• **EXERCISE INSTRUCTIONS**
Keep to one stretch of the data below, the lines from the one with "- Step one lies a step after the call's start" up to and including the one with "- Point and", and return that stretch exactly.

• **DATA SECTION**
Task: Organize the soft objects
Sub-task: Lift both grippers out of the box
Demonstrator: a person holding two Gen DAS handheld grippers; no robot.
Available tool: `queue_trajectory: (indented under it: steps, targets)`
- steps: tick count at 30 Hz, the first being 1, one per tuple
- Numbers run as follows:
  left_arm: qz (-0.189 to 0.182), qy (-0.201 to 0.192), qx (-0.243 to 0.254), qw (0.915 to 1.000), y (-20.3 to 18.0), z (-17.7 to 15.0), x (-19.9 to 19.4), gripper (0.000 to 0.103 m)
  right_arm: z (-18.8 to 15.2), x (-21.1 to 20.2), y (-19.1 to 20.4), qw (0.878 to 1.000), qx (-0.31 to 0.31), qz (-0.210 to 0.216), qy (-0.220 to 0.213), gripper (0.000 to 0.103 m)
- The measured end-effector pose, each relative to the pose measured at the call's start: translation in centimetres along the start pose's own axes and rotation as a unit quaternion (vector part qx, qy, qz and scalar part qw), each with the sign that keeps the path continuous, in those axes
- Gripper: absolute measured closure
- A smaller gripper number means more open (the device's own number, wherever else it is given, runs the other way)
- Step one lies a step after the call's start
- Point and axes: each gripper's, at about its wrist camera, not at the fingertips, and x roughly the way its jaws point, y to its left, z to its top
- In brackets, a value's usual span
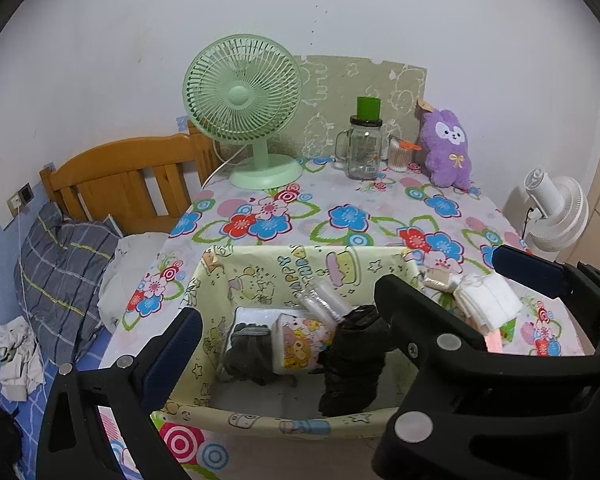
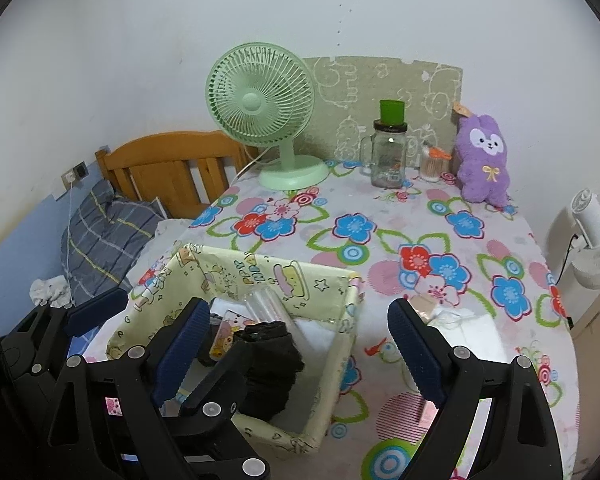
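Left wrist view puts the fabric storage box in the lower centre of the frame, standing on the flowered tabletop. Inside it lie a black cloth bundle, a dark grey glove, a cartoon-printed tissue pack and a clear plastic piece, all touching one another. Right of the box, on the tabletop, sits a stack of white folded cloths.

Framing the box from below, the left tool stands wide open, its blue-padded fingers on either side of the box's contents with nothing gripped; its right finger overlaps the black bundle in the picture, and I cannot tell whether they touch. At the right edge of the frame a blue pad of the right tool pokes in above the white cloths.

Right wrist view shows the right tool spread wide and empty, one finger over the box and the other over the tabletop at lower right.

At the top of the frame stand a green fan, a glass jar and a purple plush toy.
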Motion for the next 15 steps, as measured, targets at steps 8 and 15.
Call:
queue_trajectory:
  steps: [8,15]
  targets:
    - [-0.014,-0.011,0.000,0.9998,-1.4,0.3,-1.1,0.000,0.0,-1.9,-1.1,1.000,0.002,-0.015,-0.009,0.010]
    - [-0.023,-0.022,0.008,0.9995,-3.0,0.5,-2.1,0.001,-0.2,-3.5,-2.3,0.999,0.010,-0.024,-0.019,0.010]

• **ANSWER TO THIS PROBLEM**
- Step one lies a step after the call's start
- Point and axes: each gripper's, at about its wrist camera, not at the fingertips, and x roughly the way its jaws point, y to its left, z to its top

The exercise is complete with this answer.